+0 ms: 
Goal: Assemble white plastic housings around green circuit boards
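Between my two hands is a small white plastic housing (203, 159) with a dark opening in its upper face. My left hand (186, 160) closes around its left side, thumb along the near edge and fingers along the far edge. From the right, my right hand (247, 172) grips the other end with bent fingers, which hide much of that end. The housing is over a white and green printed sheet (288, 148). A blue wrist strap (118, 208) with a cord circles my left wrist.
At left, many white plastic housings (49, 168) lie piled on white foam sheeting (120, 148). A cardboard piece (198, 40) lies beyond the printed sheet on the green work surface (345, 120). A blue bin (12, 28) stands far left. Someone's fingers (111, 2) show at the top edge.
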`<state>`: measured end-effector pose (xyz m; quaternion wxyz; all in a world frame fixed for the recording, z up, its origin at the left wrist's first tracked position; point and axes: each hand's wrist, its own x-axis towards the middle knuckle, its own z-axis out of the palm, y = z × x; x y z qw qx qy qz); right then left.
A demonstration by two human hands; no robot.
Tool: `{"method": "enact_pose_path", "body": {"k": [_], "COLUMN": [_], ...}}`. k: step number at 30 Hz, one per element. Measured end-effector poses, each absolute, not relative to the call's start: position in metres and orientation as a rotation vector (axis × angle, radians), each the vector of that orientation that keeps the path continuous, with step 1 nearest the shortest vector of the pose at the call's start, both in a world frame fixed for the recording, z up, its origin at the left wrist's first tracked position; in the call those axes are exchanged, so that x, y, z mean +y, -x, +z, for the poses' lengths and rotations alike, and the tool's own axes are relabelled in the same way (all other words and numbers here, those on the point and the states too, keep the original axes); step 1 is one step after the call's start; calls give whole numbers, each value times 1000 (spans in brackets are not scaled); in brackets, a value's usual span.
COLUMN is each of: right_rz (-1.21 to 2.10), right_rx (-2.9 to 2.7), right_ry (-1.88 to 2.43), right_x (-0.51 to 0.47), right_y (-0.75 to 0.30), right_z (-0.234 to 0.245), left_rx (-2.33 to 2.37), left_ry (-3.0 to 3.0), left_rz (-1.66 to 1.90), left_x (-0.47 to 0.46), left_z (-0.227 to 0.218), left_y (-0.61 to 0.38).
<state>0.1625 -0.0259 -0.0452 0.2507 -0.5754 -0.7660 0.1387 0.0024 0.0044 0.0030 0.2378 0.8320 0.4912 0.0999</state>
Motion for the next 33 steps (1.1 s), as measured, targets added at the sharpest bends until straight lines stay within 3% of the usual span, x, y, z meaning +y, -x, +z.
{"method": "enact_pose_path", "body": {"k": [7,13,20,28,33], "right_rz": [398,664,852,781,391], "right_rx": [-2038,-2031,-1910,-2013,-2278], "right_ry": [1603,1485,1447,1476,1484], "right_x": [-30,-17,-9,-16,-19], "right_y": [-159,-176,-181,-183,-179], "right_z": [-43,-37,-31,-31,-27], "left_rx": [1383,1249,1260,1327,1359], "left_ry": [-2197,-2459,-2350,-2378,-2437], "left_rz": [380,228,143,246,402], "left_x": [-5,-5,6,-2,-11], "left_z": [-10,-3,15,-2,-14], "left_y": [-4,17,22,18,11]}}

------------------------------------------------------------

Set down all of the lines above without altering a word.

# Answer to this task
+0 ms: 
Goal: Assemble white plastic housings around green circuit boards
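Between my two hands is a small white plastic housing (203, 159) with a dark opening in its upper face. My left hand (186, 160) closes around its left side, thumb along the near edge and fingers along the far edge. From the right, my right hand (247, 172) grips the other end with bent fingers, which hide much of that end. The housing is over a white and green printed sheet (288, 148). A blue wrist strap (118, 208) with a cord circles my left wrist.
At left, many white plastic housings (49, 168) lie piled on white foam sheeting (120, 148). A cardboard piece (198, 40) lies beyond the printed sheet on the green work surface (345, 120). A blue bin (12, 28) stands far left. Someone's fingers (111, 2) show at the top edge.
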`<state>`: measured end-effector pose (xyz m; quaternion wxyz; all in a world frame fixed for the recording, z up, its origin at the left wrist's first tracked position; point and axes: each hand's wrist, its own x-axis towards the middle knuckle, its own z-axis out of the palm, y = z × x; x y z qw qx qy qz); right then left.
A demonstration by two human hands; no robot.
Tool: `{"method": "enact_pose_path", "body": {"k": [_], "COLUMN": [_], ...}}`. k: step number at 30 Hz, one per element. Measured end-effector poses, each absolute, not relative to the call's start: position in metres and orientation as a rotation vector (axis × angle, radians), each the vector of that orientation that keeps the path continuous, with step 1 nearest the shortest vector of the pose at the call's start, both in a world frame fixed for the recording, z up, its origin at the left wrist's first tracked position; in the call those axes are exchanged, so that x, y, z mean +y, -x, +z, for the poses' lengths and rotations alike, and the tool's own axes are relabelled in the same way (all other words and numbers here, those on the point and the states too, keep the original axes); step 1 is one step after the call's start; calls give whole numbers, each value times 1000 (spans in brackets are not scaled); in brackets, a value's usual span.
COLUMN is each of: right_rz (-1.21 to 2.10), right_rx (-2.9 to 2.7), right_ry (-1.88 to 2.43), right_x (-0.51 to 0.47), right_y (-0.75 to 0.30), right_z (-0.234 to 0.245), left_rx (-2.33 to 2.37), left_ry (-3.0 to 3.0), left_rz (-1.66 to 1.90), left_x (-0.47 to 0.46), left_z (-0.227 to 0.218), left_y (-0.61 to 0.38).
<state>0.1625 -0.0259 -0.0452 0.2507 -0.5754 -0.7660 0.1387 0.0024 0.0044 0.0030 0.2378 0.8320 0.4912 0.0999</state>
Motion for the next 33 steps (1.1 s), as measured, targets added at the sharpest bends until straight lines stay within 3% of the usual span, x, y, z meaning +y, -x, +z.
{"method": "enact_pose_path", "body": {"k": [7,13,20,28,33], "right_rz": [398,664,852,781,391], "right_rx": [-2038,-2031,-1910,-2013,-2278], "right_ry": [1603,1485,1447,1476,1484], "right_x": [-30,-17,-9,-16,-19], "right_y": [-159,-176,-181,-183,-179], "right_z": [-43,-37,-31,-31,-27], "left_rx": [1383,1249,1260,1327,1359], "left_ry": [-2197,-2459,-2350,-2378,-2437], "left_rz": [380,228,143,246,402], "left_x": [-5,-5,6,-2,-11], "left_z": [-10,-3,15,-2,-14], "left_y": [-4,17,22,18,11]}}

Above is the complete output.